Появление пастора Мейера на время избавило отца от ответа. Пастор оглядел столь необычное сборище мягким вопрошающим взором, весело произнес: «Добрый вечер всем, всем, всем», — правда, не без того, чтобы не метнуть молниеносного взгляда в сторону Ионатана, взгляда, которым он давал понять, что этого вот «шарлатана» он хотел бы исключить из своего «всем, всем, всем», — а потом сказал, что до него дошла весть, будто мой отец собрал в стеклянном сосуде дивное множество божьих тварей, и это согревающее душу известие повлекло его сюда по темным и дождливым тропам. То, что до пастора Мейера «дошла весть», никого особенно не удивило, у нас в округе почти не было дела, о котором он не проведал бы; мой отец даже пустил в обращение прозвище «Пинкертон господа бога», ибо не варилось еще такого мяса в кастрюлях общины, о котором бы не пронюхал сей «пастырь духовный». И его выражение «дождливые тропы» как нельзя было к месту, поскольку шнурованные сапоги господина пастора выглядели так, будто он часа два брел по размытой глине. Мать не сводила взора с грязных пасторских сапог, вздрагивала каждый раз, когда с них сваливался очередной комок глины, тут же попадавший под широкие подошвы духовного гостя.

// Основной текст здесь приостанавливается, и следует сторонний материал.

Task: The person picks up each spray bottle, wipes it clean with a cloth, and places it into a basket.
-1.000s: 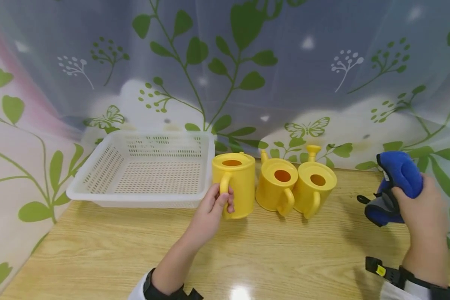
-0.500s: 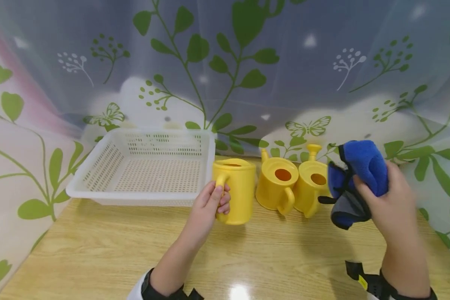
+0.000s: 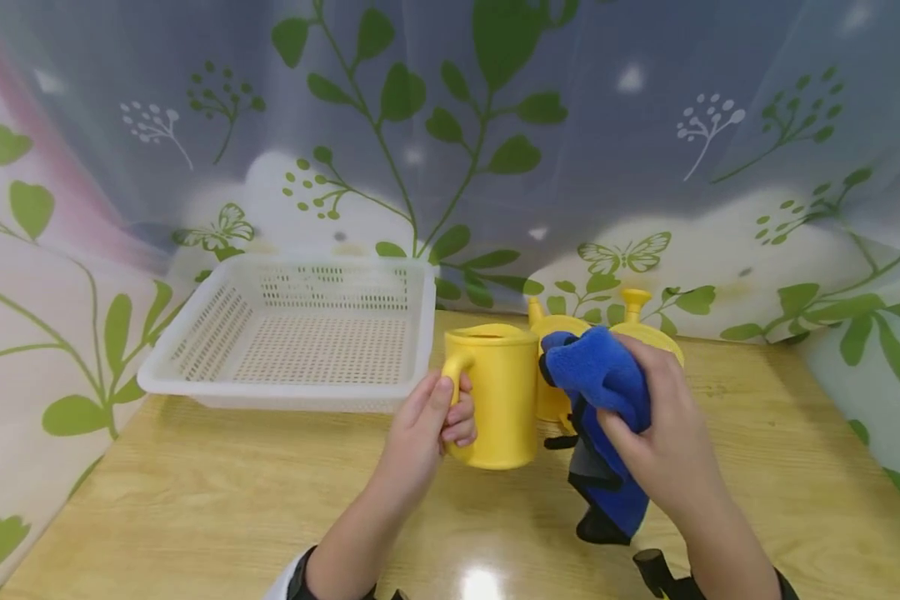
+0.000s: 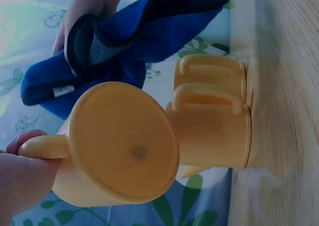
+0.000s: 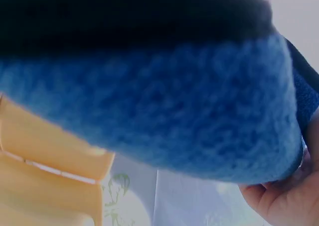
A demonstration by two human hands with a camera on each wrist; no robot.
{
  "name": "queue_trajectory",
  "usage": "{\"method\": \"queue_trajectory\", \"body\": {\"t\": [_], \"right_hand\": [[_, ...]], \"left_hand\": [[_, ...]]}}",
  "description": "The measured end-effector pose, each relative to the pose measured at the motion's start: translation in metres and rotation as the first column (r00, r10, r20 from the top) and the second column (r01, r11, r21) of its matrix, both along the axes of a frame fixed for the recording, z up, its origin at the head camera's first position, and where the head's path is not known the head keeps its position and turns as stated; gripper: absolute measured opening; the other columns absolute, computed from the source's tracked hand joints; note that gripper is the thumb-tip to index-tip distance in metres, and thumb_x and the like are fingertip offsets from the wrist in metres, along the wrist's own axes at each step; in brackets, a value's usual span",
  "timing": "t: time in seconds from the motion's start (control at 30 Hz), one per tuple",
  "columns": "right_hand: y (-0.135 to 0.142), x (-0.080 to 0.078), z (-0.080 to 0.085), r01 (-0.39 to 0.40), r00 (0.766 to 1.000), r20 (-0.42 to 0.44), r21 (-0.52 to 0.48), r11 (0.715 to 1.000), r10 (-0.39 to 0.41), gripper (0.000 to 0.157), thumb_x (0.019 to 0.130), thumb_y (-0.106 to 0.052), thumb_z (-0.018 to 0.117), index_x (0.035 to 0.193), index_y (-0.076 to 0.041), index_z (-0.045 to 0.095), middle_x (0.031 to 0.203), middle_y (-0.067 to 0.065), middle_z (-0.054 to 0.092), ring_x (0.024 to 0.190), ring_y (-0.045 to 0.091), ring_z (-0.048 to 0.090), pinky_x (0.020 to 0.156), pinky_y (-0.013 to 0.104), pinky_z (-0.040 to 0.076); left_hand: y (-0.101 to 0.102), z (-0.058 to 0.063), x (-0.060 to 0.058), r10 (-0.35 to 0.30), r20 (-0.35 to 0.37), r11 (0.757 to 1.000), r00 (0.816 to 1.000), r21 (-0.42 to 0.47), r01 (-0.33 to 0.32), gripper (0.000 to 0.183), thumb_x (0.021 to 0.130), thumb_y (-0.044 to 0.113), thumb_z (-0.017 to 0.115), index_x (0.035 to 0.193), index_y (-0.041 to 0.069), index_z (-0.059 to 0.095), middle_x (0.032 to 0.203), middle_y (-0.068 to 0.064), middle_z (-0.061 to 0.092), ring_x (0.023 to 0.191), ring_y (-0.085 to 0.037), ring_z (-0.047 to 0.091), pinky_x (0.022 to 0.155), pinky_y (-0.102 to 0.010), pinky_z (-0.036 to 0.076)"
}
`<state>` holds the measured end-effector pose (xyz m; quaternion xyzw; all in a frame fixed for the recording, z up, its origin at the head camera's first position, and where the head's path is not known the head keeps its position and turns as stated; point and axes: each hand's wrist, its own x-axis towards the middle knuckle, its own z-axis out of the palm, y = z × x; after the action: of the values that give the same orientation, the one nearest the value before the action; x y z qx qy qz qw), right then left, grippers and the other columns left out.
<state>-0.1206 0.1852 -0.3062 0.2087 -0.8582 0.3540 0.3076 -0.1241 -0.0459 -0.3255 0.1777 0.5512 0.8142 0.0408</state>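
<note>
My left hand grips the handle of a yellow watering can, which is lifted and tilted; the left wrist view shows its round base. To its right my right hand holds a bunched blue cloth with grey patches and black edging, its lower end hanging down. In the head view the cloth is close to the can's right side; whether they touch I cannot tell. Behind the cloth two more yellow watering cans stand on the table, largely hidden there; the left wrist view shows the nearer can and the farther can.
A white perforated plastic basket stands on the wooden table at the left, near the back. Behind the table hangs a curtain printed with leaves and butterflies.
My right hand has brought the cloth leftward from the table's right side to the held can. My left hand has raised the can off the table, tilted it and shifted it slightly right.
</note>
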Motion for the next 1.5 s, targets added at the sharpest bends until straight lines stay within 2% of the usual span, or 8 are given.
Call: {"method": "queue_trajectory", "body": {"t": [0.23,0.4,0.73,0.87,0.97,1.07,1.33,1.5], "right_hand": [[-0.012,0.003,-0.007,-0.043,0.998,-0.05,0.109,0.993,0.049,0.07,0.076,0.002,0.059,0.139,-0.014,0.033,0.123,0.02,0.044,0.107,0.034,0.046,0.081,0.059,0.042],[-0.022,0.0,-0.017,-0.04,0.983,-0.167,0.192,0.981,0.072,0.048,0.097,-0.031,0.044,0.138,-0.01,0.033,0.12,0.025,0.042,0.106,0.037,0.048,0.077,0.058,0.047],[-0.045,-0.012,-0.024,0.004,0.949,-0.311,0.2,0.98,0.06,0.062,0.094,-0.055,0.029,0.139,-0.012,0.033,0.126,0.027,0.033,0.104,0.038,0.039,0.075,0.049,0.039],[-0.05,-0.02,-0.022,-0.061,0.899,-0.426,0.105,0.993,0.101,0.047,0.097,-0.041,0.039,0.134,-0.012,0.04,0.131,0.026,0.032,0.113,0.04,0.037,0.083,0.048,0.038],[-0.052,-0.025,-0.02,-0.104,0.829,-0.544,0.076,0.992,0.128,0.032,0.096,-0.032,0.045,0.121,-0.013,0.052,0.125,0.026,0.039,0.109,0.041,0.04,0.085,0.049,0.037],[-0.052,-0.027,-0.016,-0.065,0.794,-0.596,0.111,0.992,0.119,0.03,0.095,-0.034,0.046,0.113,-0.015,0.06,0.121,0.027,0.043,0.104,0.041,0.043,0.082,0.05,0.037],[-0.053,-0.029,-0.014,0.078,0.841,-0.54,0.15,0.986,0.015,0.031,0.095,-0.028,0.048,0.118,-0.011,0.059,0.116,0.029,0.045,0.095,0.036,0.05,0.068,0.044,0.048],[-0.055,-0.035,-0.012,0.084,0.827,-0.562,0.162,0.983,0.022,0.038,0.095,-0.035,0.047,0.121,-0.009,0.057,0.119,0.026,0.046,0.092,0.035,0.051,0.07,0.044,0.047]], "left_hand": [[0.002,-0.002,0.004,-0.051,-0.044,0.999,0.998,0.011,0.051,0.024,0.101,0.028,0.026,0.096,0.006,0.037,0.068,0.0,0.029,0.055,-0.008,0.029,0.056,-0.022,0.031],[0.002,-0.001,0.008,-0.071,-0.089,0.997,0.994,0.018,0.072,0.027,0.101,0.028,0.025,0.098,0.004,0.036,0.068,0.0,0.029,0.055,-0.008,0.029,0.055,-0.021,0.03],[0.002,0.004,0.01,-0.093,-0.13,0.995,0.987,0.034,0.098,0.026,0.101,0.03,0.025,0.097,0.008,0.039,0.067,0.003,0.029,0.054,-0.007,0.028,0.054,-0.021,0.028],[0.002,0.008,0.009,-0.101,-0.194,0.994,0.976,0.029,0.108,0.026,0.102,0.028,0.023,0.096,0.007,0.037,0.067,0.003,0.029,0.054,-0.007,0.027,0.053,-0.022,0.027],[0.003,0.011,0.007,-0.099,-0.227,0.993,0.969,0.035,0.11,0.026,0.102,0.028,0.022,0.095,0.007,0.036,0.067,0.004,0.029,0.054,-0.007,0.027,0.052,-0.022,0.026],[0.007,0.014,0.005,-0.076,-0.217,0.995,0.973,0.052,0.089,0.026,0.102,0.029,0.022,0.094,0.008,0.037,0.065,0.005,0.029,0.052,-0.006,0.026,0.051,-0.022,0.024],[0.021,0.018,0.0,0.079,-0.062,0.994,0.995,0.079,-0.074,0.029,0.101,0.03,0.024,0.087,0.008,0.036,0.057,0.006,0.026,0.045,-0.006,0.021,0.044,-0.02,0.02],[0.023,0.02,-0.006,0.126,-0.037,0.988,0.991,0.094,-0.122,0.029,0.101,0.029,0.024,0.085,0.008,0.035,0.055,0.006,0.024,0.042,-0.007,0.019,0.041,-0.021,0.017]]}}
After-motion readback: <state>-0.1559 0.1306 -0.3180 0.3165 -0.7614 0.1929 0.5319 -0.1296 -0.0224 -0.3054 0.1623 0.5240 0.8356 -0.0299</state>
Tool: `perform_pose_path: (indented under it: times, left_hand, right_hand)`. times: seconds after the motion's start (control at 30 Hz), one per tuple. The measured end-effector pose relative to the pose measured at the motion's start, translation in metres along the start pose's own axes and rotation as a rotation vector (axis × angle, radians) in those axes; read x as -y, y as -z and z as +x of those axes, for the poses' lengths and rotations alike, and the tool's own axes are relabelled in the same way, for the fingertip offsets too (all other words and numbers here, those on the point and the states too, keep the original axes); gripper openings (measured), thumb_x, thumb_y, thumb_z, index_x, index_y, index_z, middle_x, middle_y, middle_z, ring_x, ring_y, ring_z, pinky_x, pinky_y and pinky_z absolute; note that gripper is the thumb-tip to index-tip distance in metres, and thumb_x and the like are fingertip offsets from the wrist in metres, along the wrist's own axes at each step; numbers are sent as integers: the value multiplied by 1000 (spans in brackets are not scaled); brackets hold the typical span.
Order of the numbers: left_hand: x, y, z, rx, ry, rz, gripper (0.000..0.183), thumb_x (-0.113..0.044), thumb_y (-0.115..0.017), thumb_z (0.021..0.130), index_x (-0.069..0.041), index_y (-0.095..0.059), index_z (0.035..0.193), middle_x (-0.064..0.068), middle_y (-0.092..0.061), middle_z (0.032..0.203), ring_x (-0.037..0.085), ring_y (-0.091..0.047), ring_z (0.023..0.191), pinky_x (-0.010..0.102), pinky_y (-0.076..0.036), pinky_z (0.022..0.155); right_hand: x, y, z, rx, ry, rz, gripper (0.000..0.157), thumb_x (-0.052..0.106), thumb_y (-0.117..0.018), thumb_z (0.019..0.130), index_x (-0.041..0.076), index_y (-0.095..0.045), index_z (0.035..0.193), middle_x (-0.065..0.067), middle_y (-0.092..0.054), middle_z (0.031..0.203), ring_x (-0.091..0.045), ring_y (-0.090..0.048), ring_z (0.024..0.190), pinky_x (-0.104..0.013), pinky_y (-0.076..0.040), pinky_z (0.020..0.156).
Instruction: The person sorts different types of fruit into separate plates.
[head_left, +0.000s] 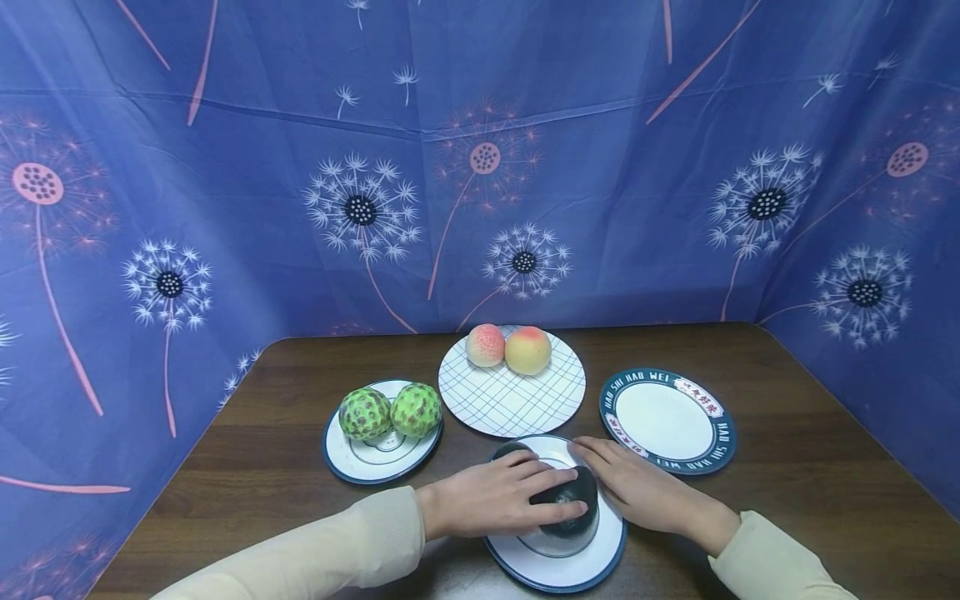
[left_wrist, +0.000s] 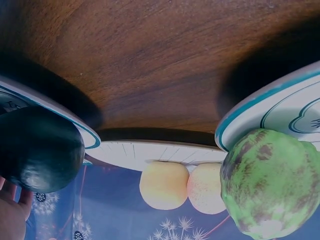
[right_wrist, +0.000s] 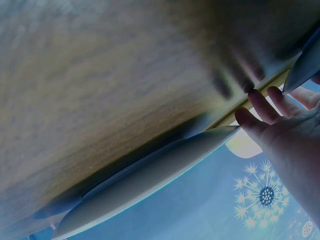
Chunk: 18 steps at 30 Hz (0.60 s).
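Observation:
In the head view my left hand (head_left: 498, 497) lies palm down, its fingers over a smooth dark green avocado (head_left: 581, 492) on the nearest blue-rimmed plate (head_left: 555, 575). The left thumb is hidden. Behind those fingers, another dark fruit (head_left: 512, 450) is partly covered. The dark avocado (left_wrist: 42, 150) is large in the left wrist view, with fingertips against it. My right hand (head_left: 648, 492) rests at the plate's right edge, fingers stretched towards the far side. In the right wrist view the right hand's fingers (right_wrist: 262, 107) look extended beside a plate rim.
Two green custard apples (head_left: 390, 412) sit on a small plate (head_left: 341, 458) at left. A checked plate (head_left: 510, 408) behind holds two peaches (head_left: 528, 350). A green-rimmed plate (head_left: 667, 421) stands beyond my right hand. A blue dandelion-print cloth (head_left: 600, 167) hangs behind the brown table (head_left: 810, 467).

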<state>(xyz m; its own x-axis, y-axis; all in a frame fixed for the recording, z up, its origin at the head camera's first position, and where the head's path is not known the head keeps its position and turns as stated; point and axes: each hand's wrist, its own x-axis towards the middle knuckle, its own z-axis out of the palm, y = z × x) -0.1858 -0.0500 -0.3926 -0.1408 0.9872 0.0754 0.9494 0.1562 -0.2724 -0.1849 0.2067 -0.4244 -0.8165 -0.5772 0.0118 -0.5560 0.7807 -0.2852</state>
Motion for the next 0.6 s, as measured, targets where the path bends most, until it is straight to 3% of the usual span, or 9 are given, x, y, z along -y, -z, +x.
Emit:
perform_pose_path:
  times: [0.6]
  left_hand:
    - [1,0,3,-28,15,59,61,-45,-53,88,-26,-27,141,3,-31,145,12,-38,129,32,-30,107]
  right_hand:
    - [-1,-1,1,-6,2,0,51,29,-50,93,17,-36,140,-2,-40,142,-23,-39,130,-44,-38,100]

Пастор Мейер, как видно, решил не упускать возможность потренироваться в общении с возлюбленной паствой, в своей речи он вперемежку с душеспасительной церковной лексикой усердно употреблял хлесткие народные словечки, причем внешность и поведение наших экзотических рыбок служили для него источником разнообразных сравнений и аллегорий.